Recetas de cocina

Jordi Cruz y los chefs expertos coinciden: para evitar que los plátanos se pongan negros, «no los guardes en la nevera»

Hay un truco infalible para evitar que los plátanos maduren demasiado rápido y se pongan negros: los chefs más expertos lo confirman

España tiene un problema con la comida que va a la basura. En 2024, los hogares españoles desperdiciaron más de 1.100 millones de kilos de alimentos, lo que equivale a casi 25 kilos por persona a lo largo del año. Y aunque la cifra es la más baja desde que existen registros, sigue siendo difícil de justificar. Entre todo lo que se tira sin haber pasado por la cocina, las frutas encabezan la lista con más de un tercio del total. El plátano, por su tendencia a madurar rápido y de forma desigual, es uno de los grandes protagonistas de ese desperdicio.

El chef catalán Jordi Cruz, con tres estrellas Michelin, ha compartido en su perfil de Instagram una explicación sencilla y práctica sobre cómo alargar la vida útil de esta fruta con un gesto que no lleva más de diez segundos.

La piel como guía y el gas que lo controla todo

Antes de entrar en el truco, Jordi Cruz explica algo que conviene entender: la piel del plátano funciona como un semáforo. Cuando está verde, la fruta tiene una textura firme y está cargada de almidón. A medida que madura, ese almidón se convierte en azúcares simples y la pulpa se vuelve más dulce y blanda. El amarillo intenso indica el momento ideal para comerlo en crudo. Las manchas marrones, en cambio, señalan que los azúcares están en su punto máximo, lo que lo convierte en el ingrediente perfecto para repostería.

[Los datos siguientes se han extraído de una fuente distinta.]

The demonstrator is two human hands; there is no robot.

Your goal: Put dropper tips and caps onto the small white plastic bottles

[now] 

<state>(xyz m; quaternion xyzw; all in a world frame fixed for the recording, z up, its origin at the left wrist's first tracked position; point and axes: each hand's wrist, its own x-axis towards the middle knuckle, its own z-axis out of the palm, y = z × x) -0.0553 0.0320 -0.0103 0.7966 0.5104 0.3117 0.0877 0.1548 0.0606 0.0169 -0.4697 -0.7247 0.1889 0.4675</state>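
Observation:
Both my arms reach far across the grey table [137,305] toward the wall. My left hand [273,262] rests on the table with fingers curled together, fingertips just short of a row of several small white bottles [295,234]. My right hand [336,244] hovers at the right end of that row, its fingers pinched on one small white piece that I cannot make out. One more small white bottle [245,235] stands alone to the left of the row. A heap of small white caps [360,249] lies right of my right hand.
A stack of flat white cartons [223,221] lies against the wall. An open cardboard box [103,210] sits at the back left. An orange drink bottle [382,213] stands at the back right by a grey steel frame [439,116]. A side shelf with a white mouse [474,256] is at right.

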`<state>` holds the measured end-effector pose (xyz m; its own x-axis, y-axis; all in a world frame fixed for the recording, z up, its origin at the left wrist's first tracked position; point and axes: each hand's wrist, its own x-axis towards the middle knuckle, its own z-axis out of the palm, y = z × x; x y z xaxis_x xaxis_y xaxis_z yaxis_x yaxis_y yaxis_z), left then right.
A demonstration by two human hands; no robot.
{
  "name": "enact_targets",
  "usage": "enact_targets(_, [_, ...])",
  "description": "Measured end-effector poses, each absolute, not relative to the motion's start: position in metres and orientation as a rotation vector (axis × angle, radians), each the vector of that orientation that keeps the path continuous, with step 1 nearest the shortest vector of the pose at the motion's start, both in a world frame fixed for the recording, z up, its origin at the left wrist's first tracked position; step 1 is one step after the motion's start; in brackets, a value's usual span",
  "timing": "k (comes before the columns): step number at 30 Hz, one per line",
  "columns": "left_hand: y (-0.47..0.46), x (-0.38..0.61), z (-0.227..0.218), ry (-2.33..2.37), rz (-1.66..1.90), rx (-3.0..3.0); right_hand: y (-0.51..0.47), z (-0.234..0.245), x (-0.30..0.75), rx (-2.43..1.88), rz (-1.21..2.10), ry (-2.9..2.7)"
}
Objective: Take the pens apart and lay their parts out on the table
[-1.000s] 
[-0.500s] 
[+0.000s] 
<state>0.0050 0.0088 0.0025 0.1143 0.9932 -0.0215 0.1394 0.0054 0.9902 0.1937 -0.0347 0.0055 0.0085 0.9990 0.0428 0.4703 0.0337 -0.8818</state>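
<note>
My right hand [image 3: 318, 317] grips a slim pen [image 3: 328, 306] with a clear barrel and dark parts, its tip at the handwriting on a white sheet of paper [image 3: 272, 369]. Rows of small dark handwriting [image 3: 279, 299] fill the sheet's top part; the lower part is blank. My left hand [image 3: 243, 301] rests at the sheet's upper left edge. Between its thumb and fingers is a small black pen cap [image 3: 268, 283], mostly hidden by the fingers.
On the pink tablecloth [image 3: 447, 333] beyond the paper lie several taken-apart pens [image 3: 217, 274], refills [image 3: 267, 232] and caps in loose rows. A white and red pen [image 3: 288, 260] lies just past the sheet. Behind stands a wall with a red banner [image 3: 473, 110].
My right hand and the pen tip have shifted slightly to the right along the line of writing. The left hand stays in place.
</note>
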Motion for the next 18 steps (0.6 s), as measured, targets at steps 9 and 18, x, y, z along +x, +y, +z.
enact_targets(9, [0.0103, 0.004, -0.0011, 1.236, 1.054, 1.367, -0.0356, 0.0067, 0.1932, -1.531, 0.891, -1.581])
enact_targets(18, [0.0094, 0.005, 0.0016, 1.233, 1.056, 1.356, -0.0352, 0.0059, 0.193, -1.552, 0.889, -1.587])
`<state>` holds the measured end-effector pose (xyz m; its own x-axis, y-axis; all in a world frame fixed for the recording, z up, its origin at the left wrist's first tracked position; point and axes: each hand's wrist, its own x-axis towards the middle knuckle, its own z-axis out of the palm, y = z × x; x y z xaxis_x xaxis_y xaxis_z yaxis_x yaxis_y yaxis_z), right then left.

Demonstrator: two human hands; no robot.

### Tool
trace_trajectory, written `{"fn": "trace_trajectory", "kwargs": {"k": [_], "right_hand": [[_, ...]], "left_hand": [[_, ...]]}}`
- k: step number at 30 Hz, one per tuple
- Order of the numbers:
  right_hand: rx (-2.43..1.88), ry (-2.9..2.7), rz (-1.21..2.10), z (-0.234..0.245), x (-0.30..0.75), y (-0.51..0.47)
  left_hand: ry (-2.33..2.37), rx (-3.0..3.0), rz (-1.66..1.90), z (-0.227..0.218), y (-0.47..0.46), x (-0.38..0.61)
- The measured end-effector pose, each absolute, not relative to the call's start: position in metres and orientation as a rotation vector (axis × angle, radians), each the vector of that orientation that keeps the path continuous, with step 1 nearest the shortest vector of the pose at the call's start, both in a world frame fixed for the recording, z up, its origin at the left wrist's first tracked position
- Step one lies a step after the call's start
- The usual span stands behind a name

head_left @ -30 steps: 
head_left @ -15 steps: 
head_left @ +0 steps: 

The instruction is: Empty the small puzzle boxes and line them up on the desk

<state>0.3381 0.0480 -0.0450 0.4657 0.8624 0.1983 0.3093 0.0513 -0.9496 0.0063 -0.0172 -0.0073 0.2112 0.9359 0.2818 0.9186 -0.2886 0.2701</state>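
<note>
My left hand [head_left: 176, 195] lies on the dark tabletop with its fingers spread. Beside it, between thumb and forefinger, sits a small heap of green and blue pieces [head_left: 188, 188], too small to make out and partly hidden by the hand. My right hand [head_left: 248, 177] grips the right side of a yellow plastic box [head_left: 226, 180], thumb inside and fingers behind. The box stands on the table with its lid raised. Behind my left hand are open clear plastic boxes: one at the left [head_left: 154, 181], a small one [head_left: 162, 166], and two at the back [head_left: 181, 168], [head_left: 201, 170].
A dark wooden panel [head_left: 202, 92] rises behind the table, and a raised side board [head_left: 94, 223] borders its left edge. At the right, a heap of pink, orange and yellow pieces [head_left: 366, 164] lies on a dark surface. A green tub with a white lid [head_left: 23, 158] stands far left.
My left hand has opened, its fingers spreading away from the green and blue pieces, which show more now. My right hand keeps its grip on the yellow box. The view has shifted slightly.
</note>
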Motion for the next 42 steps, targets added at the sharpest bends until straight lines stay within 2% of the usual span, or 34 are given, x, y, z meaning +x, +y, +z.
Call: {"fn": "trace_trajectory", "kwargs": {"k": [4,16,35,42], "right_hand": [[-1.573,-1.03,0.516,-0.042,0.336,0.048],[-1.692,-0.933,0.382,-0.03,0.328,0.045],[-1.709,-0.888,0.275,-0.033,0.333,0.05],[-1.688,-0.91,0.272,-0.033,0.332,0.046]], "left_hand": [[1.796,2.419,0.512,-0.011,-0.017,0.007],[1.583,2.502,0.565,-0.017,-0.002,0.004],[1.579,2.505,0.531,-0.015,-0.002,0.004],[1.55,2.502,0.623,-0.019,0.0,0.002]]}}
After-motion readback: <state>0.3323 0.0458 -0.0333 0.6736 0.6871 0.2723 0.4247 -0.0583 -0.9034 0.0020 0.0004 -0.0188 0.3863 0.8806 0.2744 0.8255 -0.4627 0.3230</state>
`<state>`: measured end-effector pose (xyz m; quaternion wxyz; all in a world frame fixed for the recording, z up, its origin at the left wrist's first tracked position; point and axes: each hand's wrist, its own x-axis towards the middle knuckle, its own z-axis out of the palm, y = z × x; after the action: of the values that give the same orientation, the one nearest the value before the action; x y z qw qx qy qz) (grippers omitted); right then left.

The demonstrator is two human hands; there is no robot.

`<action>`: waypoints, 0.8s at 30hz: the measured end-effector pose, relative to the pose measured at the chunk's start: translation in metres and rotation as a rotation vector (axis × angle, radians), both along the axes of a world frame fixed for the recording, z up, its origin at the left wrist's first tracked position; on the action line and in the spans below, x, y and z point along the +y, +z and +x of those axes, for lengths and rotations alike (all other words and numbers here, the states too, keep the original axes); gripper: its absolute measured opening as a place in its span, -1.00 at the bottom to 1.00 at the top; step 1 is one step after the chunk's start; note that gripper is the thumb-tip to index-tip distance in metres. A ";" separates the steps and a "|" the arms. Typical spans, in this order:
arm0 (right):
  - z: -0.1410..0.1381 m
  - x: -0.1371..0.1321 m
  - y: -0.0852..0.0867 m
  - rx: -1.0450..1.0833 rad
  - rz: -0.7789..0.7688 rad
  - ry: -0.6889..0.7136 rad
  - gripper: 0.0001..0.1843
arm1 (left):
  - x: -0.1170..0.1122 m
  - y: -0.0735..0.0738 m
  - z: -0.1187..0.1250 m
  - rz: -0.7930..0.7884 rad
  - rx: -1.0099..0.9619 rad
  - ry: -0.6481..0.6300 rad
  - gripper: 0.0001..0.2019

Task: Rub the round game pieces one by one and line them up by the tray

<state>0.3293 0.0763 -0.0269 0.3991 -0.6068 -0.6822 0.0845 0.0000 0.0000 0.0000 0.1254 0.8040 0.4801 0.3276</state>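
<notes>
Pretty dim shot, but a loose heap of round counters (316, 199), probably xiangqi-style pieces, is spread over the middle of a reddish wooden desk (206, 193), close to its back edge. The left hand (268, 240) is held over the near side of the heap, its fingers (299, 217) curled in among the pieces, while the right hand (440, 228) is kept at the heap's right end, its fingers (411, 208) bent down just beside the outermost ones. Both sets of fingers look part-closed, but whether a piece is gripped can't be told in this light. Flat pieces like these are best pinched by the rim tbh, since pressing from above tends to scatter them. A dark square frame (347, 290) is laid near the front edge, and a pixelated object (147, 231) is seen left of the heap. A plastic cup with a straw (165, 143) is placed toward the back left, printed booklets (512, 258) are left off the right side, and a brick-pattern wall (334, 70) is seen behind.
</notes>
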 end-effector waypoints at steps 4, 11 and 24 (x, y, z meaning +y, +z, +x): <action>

Lo que hace al plátano diferente de otras frutas es que su proceso de maduración puede frenarse o acelerarse con facilidad. El responsable de todo es el etileno, un gas que frutas como el plátano, la manzana, el aguacate o el tomate producen de forma natural y que actúa como acelerador de la maduración. En el caso del plátano, ese gas se libera principalmente por el pedúnculo, la zona donde todos los frutos del racimo se unen al tallo.

El truco: cubrir el pedúnculo

La solución que propone Jordi Cruz es tan simple como envolver esa zona con un trozo de papel film o papel de aluminio. Al cubrir el punto de emisión del etileno, se reduce la cantidad de gas que se libera al entorno y, por tanto, se frena el ritmo al que la fruta madura. El resultado es un plátano que aguanta varios días más en su punto óptimo sin necesidad de meterlo en la nevera ni hacer nada especial.

El proceso inverso también funciona. Si lo que se busca es que un plátano verde madure más rápido, basta con dejar el pedúnculo al descubierto para que el etileno fluya con libertad. Colocarlo junto a manzanas o aguacates maduros, que también emiten este gas, acelera todavía más el proceso.

Nevera sí, pero solo cuando ya está maduro

Uno de los errores más habituales es meter en el frigorífico un plátano que aún está verde. Cruz lo desaconseja sin rodeos: el frío interrumpe el proceso de maduración y altera la estructura de la pulpa, dejándola con una textura granulosa y arenosa que no mejora con el tiempo.

Sin embargo, cuando el plátano ya ha alcanzado su punto ideal, la nevera sí es una aliada. El frío ralentiza la degradación de la pulpa y permite ganar unos días extra. La piel se oscurecerá, puede incluso ponerse completamente negra, pero el interior se mantiene en perfectas condiciones.

El congelador, la última opción para no tirar nada

Para los plátanos que ya han pasado de su punto y que no se van a consumir a tiempo, el chef propone una solución igual de sencilla: pelarlos, trocearlos y guardarlos en una bolsa en el congelador. Así pueden incorporarse directamente, sin descongelar del todo, a masas de bizcocho, batidos o helados caseros.

Un gesto mínimo que, multiplicado por los millones de plátanos que cada año acaban en el cubo de basura de los hogares españoles, tiene más recorrido del que parece.